10
votes

I'm experiencing the so-called Timeout performing HGET company:product:settings, inst: 1, queue: 8, qu=0, qs=8, qc=0, wr=0/0, in=79/1 timeout exception.

It's strange because the same Redis instance and in the same machine is storing data, but it's a specific application which throws this exception. Update: In fact, the same application, one line above receives data from Redis. The issue is with HGET.

Also, I've increased timeouts on multiplexer configuration to 6 seconds with no luck.

In addition, I've checked that IDatabase instance has IsConnected with true value.

How to interpret these error messages and what's the issue behind the whole timeout?

Some background...

I've successfully fixed the issue changing when some code section gets a database (i.e. multiplexer.GetDatabase()).

While multiplexer has an instance per AppDomain as described in StackExchange.Redis documentation, many inversion of control components are creating many instances of IDatabase in their own code. That is, IDatabase instance isn't shared.

Actual code is performing a ListRightPopLeftPush, and after that, it's instantiating an inversion of control component which reads a hash key during component instatiation. If instantiate the whole component before doing the so-called ListRightPopLeftPush, then the whole HashGet won't throw the timeout exception.

It seems like even when ListRightPopLeftPush is executed from other IDatabase instance, it produces some kind of issue in the next IDatabase instance when it comes to perform read operations.
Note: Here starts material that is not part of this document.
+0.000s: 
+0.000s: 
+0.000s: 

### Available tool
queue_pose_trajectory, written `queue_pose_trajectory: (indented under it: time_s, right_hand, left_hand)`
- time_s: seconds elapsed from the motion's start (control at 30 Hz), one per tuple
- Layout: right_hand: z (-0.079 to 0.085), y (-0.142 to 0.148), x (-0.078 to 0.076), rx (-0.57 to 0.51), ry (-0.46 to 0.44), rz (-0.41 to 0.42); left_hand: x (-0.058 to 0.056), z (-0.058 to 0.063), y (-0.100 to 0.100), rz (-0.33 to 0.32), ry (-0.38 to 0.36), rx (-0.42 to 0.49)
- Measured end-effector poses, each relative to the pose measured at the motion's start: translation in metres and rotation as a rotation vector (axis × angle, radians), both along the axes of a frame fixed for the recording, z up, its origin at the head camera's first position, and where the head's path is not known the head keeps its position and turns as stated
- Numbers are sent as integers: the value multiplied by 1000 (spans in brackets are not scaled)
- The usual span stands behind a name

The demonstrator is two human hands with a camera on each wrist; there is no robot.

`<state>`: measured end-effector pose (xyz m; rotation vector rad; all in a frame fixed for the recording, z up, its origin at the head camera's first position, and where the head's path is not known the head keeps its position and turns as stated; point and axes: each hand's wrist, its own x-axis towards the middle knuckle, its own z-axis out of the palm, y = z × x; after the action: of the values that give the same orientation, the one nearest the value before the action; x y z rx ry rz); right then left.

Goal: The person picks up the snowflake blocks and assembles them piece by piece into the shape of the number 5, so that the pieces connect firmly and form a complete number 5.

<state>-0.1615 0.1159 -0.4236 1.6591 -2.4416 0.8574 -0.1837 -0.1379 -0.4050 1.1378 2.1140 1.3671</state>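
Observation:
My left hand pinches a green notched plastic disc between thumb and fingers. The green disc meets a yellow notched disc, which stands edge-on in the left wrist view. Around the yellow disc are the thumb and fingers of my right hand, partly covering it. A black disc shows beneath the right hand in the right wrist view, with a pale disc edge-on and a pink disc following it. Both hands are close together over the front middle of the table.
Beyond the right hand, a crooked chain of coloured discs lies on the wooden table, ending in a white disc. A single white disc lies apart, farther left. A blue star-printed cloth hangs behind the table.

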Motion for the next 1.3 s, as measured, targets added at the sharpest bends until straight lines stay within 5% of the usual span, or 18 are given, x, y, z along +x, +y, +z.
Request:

Anyway, my fix doesn't answer the question. I've just added more detailed info to let us find what's the issue and its own solution.

Update

Anyway, the above "fix" won't fix further read accesses to Redis. I'm getting the same timeout exception in further calls. And now in paramater found in exception's message says 60/1.

1
The in=79/1 tells me that there is data available and that a reader is processing it; I will need to check to see if there is any way the reader could be stalled here.Marc Gravell♦
@MarcGravell Hey, and how you want to check that? Anyway, this is code at work, we should check that next monday...Matías Fidemraizer
@MarcGravell Nevermind, I understand you're going to check in some test ;)Matías Fidemraizer
@MarcGravell Did you get any clue about what's behind the issue? If you need further details you can ask for them and I'll add them to the questionMatías Fidemraizer
@MarcGravell I've added new details because I could "fix" the issue changing some execution order in my code. Maybe this gives you more info...Matías Fidemraizer

1 Answers

7
votes

Based on a long discussion in chat, and a lot of digging, it looks like in some obscure scenarios the TPL is hijacking the dedicated reader thread when we are doing things like .TrySetResult (which: we do often). This causes an instant deadlock if you make a synchronous call, since it can't possibly process any socket data if it is busy waiting for a task to complete (which would only ever be completed by itself). We do actually have code in place specifically to prevent this, but it looks like the workaround actually forces it to happen in some other scenarios. Which... is horrible. I will see what I can find. But basically, the problem is that currently, in some limited scenarios, TaskCompletionSource.TrySetResult is giving power to the TPL to run synchronous continuations. This includes Task.WhenAny.